Ici, on ne s'empare pas nécessairement du bien d'autrui. On réalise un acte malveillant pour soi (et pas forcément pour nuire aux autres). Le sujet central de la fraude, c'est le fraudeur.
Si on applique à présent ce raisonnement au contexte du social engineering, ma réponse est la suivante :
- Si l'acte malveillant est réalisé dans le but de nuire à une entité en particulier, c'est un piratage psychologique.
- Si l'acte malveillant est réalisé dans le but de contourner la loi pour éviter certaines contraintes, c'est une fraude psychologique.
Cette réponse n'est ni parfaite, ni absolue. Parfois, il est difficile de trancher de façon aussi nette : un piratage peut également être une fraude, et vice-versa. Dans cette situation, on s'en remettra au contexte.
Pour étoffer mon point de vue, voici quelques exemples :
Le suspect aurait convaincu Madame Dupont de lui donner son numéro de carte bancaire, qu'il aurait ensuite revendu sur Internet. -> Piratage psychologique.
En devenant ami avec l'administrateur du site Internet de déclaration des impôts, il a fait en sorte de diminuer son taux de prélèvement à la source. -> Fraude psychologique
En convainquant Madame Dupont, agente fiscale, de lui donner son numéro de carte bancaire, il a pu lui faire du chantage par la suite afin qu'elle lui diminue son taux de prélèvement à la source. -> Piratage et fraude psychologique ?
Pourquoi serait-on d'accord – ou pas – avec l'idée que le terme ingénierie (sociale) ne rend pas adéquatement compte de ce dont il est question en français ; l’équivalence peut-elle être à géométrie variable selon le domaine ?
C'est une question très ouverte. À titre personnel, je suis d'accord avec cette idée. Étant donné que le terme social engineering est surtout employé dans un contexte de sécurité de l'information, je trouve ambigü de parler d'ingénierie lorsqu'elle désigne déjà une activité totalement différente dans ce contexte.
Reprenons la définition du dictionnaire Larousse pour le terme "ingénierie" :
Étude d'un projet industriel sous tous ses aspects (techniques, économiques, financiers, monétaires et sociaux) et qui nécessite un travail de synthèse coordonnant les travaux de plusieurs équipes de spécialistes.
Pour simplifier, je définis l'ingénierie comme la conception et la gestion d'un projet industriel. Dans le domaine de l'informatique, l'ingénierie peut prendre de multiples formes : concevoir une infrastructure logicielle, gérer et documenter des projets de développement, étudier les questions de sécurité au sein d'une entreprise...
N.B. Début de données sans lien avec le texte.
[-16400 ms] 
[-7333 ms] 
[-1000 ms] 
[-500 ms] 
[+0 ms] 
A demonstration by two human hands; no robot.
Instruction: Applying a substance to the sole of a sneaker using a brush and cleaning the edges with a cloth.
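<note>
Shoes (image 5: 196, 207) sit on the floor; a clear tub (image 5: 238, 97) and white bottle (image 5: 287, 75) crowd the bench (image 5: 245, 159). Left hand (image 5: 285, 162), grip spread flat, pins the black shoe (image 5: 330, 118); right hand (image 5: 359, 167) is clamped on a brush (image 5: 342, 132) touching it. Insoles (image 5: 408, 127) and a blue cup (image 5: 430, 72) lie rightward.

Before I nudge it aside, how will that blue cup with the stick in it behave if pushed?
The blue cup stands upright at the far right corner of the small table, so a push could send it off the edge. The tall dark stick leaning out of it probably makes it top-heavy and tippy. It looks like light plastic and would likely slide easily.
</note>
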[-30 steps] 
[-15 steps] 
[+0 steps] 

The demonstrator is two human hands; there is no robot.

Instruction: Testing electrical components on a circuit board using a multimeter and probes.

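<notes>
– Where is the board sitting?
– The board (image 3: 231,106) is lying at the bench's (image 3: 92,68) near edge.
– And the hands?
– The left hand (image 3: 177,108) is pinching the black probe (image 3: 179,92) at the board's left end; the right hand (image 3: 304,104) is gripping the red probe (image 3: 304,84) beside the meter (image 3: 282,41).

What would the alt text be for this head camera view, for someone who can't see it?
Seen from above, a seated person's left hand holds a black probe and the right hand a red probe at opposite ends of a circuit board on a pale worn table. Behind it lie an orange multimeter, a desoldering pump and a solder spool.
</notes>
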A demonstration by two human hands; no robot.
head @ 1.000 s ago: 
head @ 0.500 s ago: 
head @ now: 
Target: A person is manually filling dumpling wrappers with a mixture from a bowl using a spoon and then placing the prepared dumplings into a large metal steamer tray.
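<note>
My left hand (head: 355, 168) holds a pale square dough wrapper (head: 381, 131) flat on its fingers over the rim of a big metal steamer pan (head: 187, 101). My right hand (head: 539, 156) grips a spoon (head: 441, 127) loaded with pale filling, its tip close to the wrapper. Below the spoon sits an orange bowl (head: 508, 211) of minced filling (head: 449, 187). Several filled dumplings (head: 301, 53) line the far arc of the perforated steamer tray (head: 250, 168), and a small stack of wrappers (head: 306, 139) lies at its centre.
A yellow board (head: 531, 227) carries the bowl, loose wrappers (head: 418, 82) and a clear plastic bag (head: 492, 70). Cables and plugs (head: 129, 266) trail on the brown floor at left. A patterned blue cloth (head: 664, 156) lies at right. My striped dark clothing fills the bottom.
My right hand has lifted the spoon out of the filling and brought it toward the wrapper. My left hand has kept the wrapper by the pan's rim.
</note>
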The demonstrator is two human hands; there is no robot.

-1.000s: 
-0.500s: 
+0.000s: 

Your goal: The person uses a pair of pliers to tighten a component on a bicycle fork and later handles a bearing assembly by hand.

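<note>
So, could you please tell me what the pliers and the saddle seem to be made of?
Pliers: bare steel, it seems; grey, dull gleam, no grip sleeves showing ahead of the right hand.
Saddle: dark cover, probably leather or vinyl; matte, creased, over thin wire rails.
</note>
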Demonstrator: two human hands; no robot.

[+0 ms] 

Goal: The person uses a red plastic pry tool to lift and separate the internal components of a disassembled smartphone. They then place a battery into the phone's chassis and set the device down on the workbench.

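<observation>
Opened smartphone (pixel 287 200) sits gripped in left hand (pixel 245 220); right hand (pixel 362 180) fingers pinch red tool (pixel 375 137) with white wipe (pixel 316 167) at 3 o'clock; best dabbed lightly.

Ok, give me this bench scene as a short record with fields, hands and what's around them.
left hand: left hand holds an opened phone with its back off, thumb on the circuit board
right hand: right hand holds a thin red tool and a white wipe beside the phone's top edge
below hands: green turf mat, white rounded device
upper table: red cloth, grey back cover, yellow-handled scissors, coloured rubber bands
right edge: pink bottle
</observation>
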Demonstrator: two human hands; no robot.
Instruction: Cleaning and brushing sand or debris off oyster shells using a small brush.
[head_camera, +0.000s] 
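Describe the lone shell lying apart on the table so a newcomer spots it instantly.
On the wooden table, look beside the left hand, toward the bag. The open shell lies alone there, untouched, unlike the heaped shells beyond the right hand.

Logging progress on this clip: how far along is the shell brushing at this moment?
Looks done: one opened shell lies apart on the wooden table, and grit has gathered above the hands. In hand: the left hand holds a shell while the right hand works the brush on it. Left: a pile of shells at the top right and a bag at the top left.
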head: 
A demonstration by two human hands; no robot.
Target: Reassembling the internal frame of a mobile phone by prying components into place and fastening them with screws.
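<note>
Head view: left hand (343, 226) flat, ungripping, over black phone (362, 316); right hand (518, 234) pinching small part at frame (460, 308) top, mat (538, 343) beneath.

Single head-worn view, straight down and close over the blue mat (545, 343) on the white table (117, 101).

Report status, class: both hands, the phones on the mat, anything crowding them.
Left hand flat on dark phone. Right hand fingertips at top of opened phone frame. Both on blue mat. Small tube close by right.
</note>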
Selon moi, la notion de tromperie ne rentre jamais (par défaut) dans un cadre industriel, aussi élaborée soit la supercherie.
Oui, mais...
Comme je suis de bonne foi, voici un cas dans lequel à mon avis, il n'est pas déplacé d'employer le terme d'ingénierie psychologique : l'escroquerie organisée / à grande échelle.
Prenons le cas d'une entreprise (malhonnête), dont l'unique but est d'extorquer des informations à des personnes âgées pour les revendre ensuite sur Internet. Cette entreprise se compose de :
- Une équipe de hackers, qui code des virus qui seront injectés dans l'ordinateur des victimes.
- Une équipe de "commerciaux", qui prennent contact avec la victime, la mettent en confiance, et la convainquent d'utiliser une clé USB contenant le virus codé par l'équipe technique.
- Un "chef de projet", qui coordonne les opérations, propose des pistes techniques, gère le budget et la rémunération des personnes à son service.
Ici, on est dans un cadre quasi-industriel. Le "chef de projet" réalise un travail d'ingénieur (bien qu'il soit dommage d'utiliser ses compétences à de telles fins...) et dans ce cas, je serais tenté de désigner son activité comme une opération d'ingénierie sociale.
Pour conclure, ma réponse à cette deuxième question est donc : l'équivalence serait plutôt à géométrie variable selon l'échelle, et non le domaine lui-même.